Paris a des « échanges » avec l’état-major nigérien au sujet d’un retrait partiel de ses troupes

Comment maintenir une présence militaire relativement importante dans un pays dont on ne reconnaît pas la légitimité de ses dirigeants parce qu’ils sont arrivés au pouvoir à la faveur d’un coup d’État? Telle est la question posée à la France au sujet de ses troupes déployées au Niger, où, le 26 juillet dernier, des putschistes ont déposé Mohamed Bazoum, le président en exercice.

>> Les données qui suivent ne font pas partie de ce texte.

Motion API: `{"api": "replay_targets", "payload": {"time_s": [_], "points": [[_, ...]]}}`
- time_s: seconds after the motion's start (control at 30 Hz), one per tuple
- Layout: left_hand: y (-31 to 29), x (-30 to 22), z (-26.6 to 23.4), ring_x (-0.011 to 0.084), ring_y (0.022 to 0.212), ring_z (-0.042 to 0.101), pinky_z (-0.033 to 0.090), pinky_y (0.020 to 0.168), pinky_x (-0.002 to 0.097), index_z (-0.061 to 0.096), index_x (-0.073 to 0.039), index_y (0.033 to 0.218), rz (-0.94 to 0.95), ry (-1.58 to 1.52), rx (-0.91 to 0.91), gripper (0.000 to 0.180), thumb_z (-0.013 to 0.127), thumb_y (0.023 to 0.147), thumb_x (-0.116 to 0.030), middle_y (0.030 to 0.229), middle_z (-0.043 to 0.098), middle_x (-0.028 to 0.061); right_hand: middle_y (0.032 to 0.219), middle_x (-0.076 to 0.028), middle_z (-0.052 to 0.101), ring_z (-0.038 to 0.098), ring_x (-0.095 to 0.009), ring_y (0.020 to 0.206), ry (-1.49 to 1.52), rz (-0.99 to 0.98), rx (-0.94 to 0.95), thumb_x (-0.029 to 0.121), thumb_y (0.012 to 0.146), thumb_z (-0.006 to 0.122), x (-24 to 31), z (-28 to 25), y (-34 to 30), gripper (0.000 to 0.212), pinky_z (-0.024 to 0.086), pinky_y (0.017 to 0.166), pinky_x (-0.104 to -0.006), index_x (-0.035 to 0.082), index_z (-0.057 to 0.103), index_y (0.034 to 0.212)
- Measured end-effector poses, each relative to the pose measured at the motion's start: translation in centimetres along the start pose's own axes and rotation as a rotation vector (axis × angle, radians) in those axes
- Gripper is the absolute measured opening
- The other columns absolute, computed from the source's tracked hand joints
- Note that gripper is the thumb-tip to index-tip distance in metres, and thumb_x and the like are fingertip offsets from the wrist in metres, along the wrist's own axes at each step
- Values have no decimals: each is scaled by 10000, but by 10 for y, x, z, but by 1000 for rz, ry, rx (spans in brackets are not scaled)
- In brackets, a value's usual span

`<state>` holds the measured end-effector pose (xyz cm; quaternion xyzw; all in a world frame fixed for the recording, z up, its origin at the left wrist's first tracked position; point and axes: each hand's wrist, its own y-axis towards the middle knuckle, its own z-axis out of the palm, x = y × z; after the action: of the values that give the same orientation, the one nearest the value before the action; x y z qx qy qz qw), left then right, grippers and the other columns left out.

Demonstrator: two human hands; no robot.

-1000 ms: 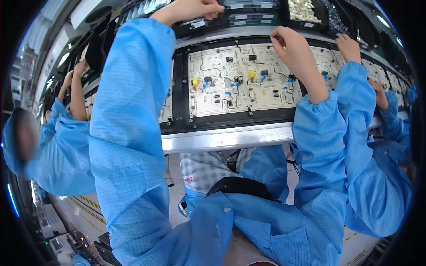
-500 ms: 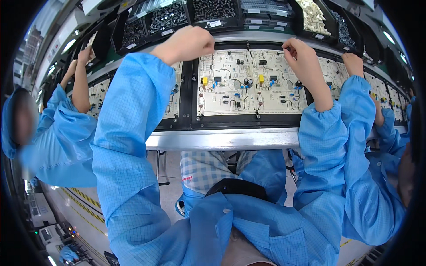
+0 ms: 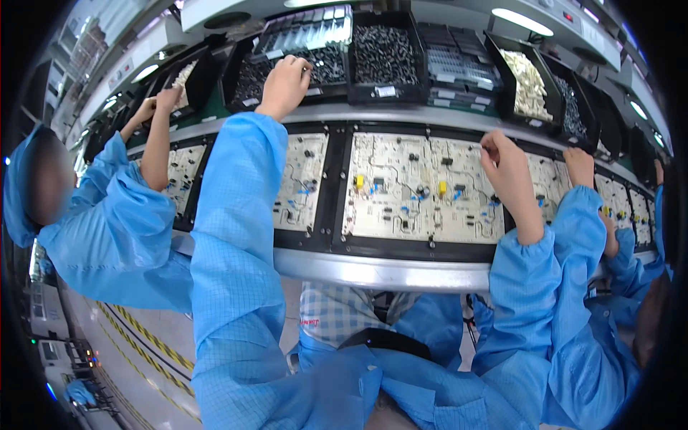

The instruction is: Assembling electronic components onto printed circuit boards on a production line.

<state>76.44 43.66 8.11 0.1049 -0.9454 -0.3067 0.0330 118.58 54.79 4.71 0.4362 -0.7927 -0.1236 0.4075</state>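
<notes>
My left hand is raised over the front of a black bin of small black components. Its fingers are pinched together, and a tiny dark bit shows at the tips, too small to name. Below my right hand lies the upper right part of a pale circuit board in a black frame. Those fingers are curled and pinched too; what they hold, if anything, cannot be made out. Yellow blocks, blue parts and black cylinders stand on the board.
Behind the boards runs a row of bins, including one of black parts and one of cream parts. Clear plastic trays sit among them. A metal rail edges the bench. Co-workers' hands are at both sides.
My left hand has gone from above the board's far edge to over the bin of black components. My right hand stays above the board's upper right. The view has tilted up toward the bins.
</notes>
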Motion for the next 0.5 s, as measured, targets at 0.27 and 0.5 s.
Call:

Et, histoire de compliquer la situation, ceux-ci ont dénoncé les accords de défense liant Paris à Niamey, exigé le départ des militaires français et déclaré Sylvain Itté, l’ambassadeur de France au Niger, persona non grata.

« Il est notre représentant auprès des autorités légitimes du Niger […], nous n’avons pas à nous ranger aux injonctions d’un ministre qui n’a aucune légitimité », a encore fait valoir Catherine Colonna, la ministre française des Affaires étrangères, dans les pages du quotidien Le Monde, au sujet du diplomate. « C’est ce qui explique le maintien de notre ambassadeur. Nous nous assurons qu’il puisse faire face en toute sécurité aux pressions des putschistes », a-t-elle insisté.

La ministre a repris le même argument pour la présence des forces françaises au Niger. « Il est important de rappeler que ces troupes sont là à la demande des autorités du Niger, pour les appuyer dans la lutte contre les groupes armés terroristes, et pour mener des actions de formation », a-t-elle rappelé. Cependant, a-t-elle concédé, « aujourd’hui, cette mission ne peut plus être assurée, puisque nous n’avons plus, de facto, d’opérations menées conjointement avec les forces armées nigériennes ».

Le souci est que cette situation risque de s’éterniser car, évidemment, les putschistes ne sont pas pressés de rendre le pouvoir. Le 21 août, leur chef, le général Abdourahamane Tchiani, a ainsi évoqué une « transition de trois ans »…

Ce qui a été qualifié de « plaisanterie » par la Communauté Économique des États d’Afrique de l’Ouest [CÉDÉAO], laquelle a pris des sanctions à l’égard du Niger après le coup d’État et menacé de lancer une intervention militaire pour restaurer l’ordre constitutionnel dans le pays… Une menace qui n’a pour le moment pas été suivie d’effet… et dont on voit mal comment elle pourrait être mise à exécution en raison de l’opposition qu’elle suscite au sein de l’Union africaine [UA].

Cependant, l’idée d’une « transition » au Niger semble faire son chemin, alors que la Chine a offert ses bons offices pour trouver une issue à cette « crise » nigérienne. Ainsi, le président nigérian, Bola Tinubu, qui dirige actuellement la CÉDÉAO, a récemment ouvert la porte à une éventuelle transition… mais à condition qu’elle soit courte, comme cela fut le cas pour son pays, en 1999. Il « n’y a pas de raison que celui ne puisse pas se reproduire au Niger, si les autorités militaires sont sincères », a-t-il fait valoir.

En attendant, placé à la tête du gouvernement nigérien par les putschistes, Ali Mahaman Lamine Zeine a estimé, le 4 septembre, que les forces françaises présentes dans son pays se trouvaient dans une « position d’illégalité ». Et d’ajouter que des « échanges » étaient en cours afin de « permettre très rapidement » leur retrait. « Ce qui nous intéresse c’est, si possible, de maintenir une coopération avec un pays avec qui on a partagé énormément de choses », a-t-il ensuite ajouté. Ce qui est une position assez curieuse… Pourquoi, alors, avoir dénoncé les accords militaires?

Quoi qu’il en soit, rapporte l’AFP, le ministère des Armées a confirmé des « échanges » avec les forces armées nigériennes… mais pas avec la junte. Il s’agit, a-t-il expliqué, de « faciliter les mouvements de moyens militaire français » présents dans le pays.

« Des échanges de coordination fonctionnelle existent localement entre militaires pour faciliter les mouvements de moyens militaires français immobilisés depuis la suspension de la coopération anti-terroriste », a en effet affirmé le ministère, sans donner plus de détails sur la nature de ces « mouvements » et sans évoquer, non plus, de « retrait ».

Cependant, s’appuyant sur les confidences de sources françaises « proches du dossier », le journal « Le Monde » avance que des « discussions sur le retrait de certains éléments militaires ont commencé », ce qui se justifierait par le fait que la « coopération antiterroriste est interrompue ».

Les unités basées à Ouallam et à Ayorou seraient les premières concernées. Elles « pourraient être redéployées dans la région, notamment au Tchad voisin, ou être directement rapatriées à Paris », écrit le quotidien.